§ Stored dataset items
□ □ □ □ □
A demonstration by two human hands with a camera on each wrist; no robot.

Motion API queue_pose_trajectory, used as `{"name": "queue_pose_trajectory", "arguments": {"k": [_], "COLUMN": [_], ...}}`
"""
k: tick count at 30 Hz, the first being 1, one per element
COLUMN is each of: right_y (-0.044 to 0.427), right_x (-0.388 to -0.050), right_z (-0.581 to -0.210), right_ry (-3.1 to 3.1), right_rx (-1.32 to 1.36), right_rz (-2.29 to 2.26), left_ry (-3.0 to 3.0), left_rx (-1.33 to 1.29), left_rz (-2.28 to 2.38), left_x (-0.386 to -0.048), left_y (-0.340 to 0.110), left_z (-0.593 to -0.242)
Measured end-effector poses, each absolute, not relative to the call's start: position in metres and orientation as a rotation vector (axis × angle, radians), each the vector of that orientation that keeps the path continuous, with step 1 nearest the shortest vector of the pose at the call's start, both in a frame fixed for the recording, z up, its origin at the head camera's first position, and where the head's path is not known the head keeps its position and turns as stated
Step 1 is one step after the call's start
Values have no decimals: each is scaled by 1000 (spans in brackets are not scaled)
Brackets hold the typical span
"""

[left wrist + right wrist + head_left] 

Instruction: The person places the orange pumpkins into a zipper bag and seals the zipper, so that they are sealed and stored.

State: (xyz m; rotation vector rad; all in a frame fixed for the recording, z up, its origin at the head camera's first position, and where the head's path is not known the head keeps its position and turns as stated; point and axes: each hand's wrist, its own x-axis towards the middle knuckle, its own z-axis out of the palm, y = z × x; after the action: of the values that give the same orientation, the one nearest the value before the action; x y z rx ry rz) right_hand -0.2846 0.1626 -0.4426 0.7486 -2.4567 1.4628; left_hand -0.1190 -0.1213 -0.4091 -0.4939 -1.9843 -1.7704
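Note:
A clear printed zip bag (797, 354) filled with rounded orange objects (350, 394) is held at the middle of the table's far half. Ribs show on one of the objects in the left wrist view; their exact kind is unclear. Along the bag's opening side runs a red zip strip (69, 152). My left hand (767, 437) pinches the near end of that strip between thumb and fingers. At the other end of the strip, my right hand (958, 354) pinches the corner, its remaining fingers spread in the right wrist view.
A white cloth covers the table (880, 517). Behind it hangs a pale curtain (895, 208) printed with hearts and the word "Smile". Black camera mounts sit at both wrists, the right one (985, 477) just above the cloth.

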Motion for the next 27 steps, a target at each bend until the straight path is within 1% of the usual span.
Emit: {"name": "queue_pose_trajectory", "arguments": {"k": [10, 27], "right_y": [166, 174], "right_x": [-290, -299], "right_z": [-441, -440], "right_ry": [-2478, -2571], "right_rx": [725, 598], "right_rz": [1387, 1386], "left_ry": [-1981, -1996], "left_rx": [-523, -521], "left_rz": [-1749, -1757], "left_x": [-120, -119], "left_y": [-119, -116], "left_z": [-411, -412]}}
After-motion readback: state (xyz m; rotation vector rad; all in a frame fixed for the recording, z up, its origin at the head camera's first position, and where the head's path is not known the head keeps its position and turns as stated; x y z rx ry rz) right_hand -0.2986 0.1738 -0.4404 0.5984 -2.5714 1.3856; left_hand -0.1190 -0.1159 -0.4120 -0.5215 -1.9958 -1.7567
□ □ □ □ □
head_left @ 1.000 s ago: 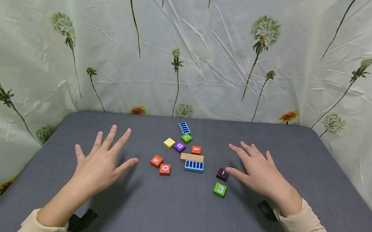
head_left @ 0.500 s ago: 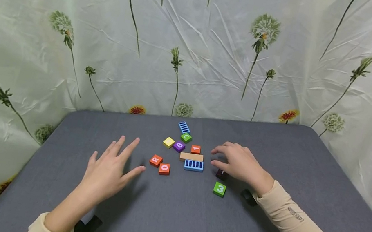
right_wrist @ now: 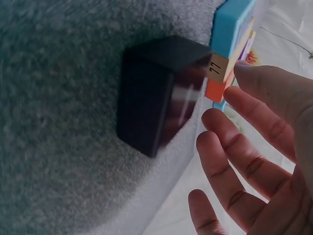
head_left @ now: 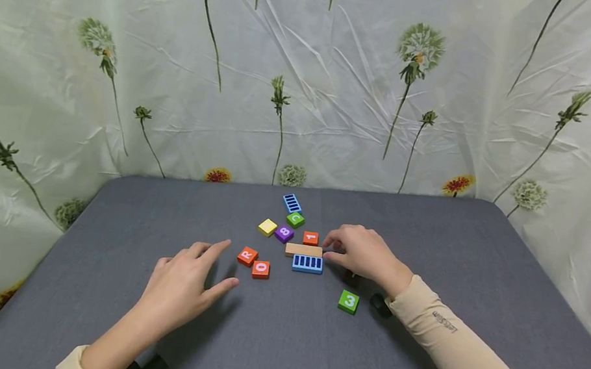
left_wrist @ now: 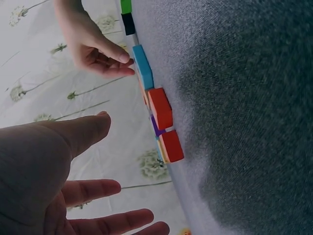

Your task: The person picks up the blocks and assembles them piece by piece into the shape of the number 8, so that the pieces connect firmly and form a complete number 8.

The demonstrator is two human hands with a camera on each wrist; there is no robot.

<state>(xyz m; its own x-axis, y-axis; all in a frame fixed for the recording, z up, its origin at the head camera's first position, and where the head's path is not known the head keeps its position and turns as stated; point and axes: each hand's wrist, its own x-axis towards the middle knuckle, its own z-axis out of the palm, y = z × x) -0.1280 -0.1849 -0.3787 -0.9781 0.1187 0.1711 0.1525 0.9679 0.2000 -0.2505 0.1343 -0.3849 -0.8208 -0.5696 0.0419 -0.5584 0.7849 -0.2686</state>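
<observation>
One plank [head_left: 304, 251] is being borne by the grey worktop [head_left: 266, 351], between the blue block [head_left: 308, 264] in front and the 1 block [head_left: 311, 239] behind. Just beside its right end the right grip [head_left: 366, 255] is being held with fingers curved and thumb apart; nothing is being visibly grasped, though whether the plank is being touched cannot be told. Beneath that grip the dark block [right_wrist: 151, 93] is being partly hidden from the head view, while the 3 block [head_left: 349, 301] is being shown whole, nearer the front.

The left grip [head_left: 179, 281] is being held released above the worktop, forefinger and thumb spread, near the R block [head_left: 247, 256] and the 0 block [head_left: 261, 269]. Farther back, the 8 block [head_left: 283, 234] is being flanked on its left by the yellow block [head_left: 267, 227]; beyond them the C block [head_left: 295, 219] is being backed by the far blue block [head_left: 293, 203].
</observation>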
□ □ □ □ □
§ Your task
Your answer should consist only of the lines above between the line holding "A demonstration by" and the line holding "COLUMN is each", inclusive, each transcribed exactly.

§ Response for this exercise
A demonstration by two human hands with a camera on each wrist; no robot.

Motion API queue_pose_trajectory, used as `{"name": "queue_pose_trajectory", "arguments": {"k": [_], "COLUMN": [_], ...}}`
"""
k: tick count at 30 Hz, the first being 1, one per element
COLUMN is each of: right_y (-0.044 to 0.427), right_x (-0.388 to -0.050), right_z (-0.581 to -0.210), right_ry (-3.1 to 3.1), right_rx (-1.32 to 1.36), right_rz (-2.29 to 2.26), left_ry (-3.0 to 3.0), left_rx (-1.33 to 1.29), left_rz (-2.28 to 2.38), left_x (-0.386 to -0.048), left_y (-0.340 to 0.110), left_z (-0.593 to -0.242)

The reply is now complete.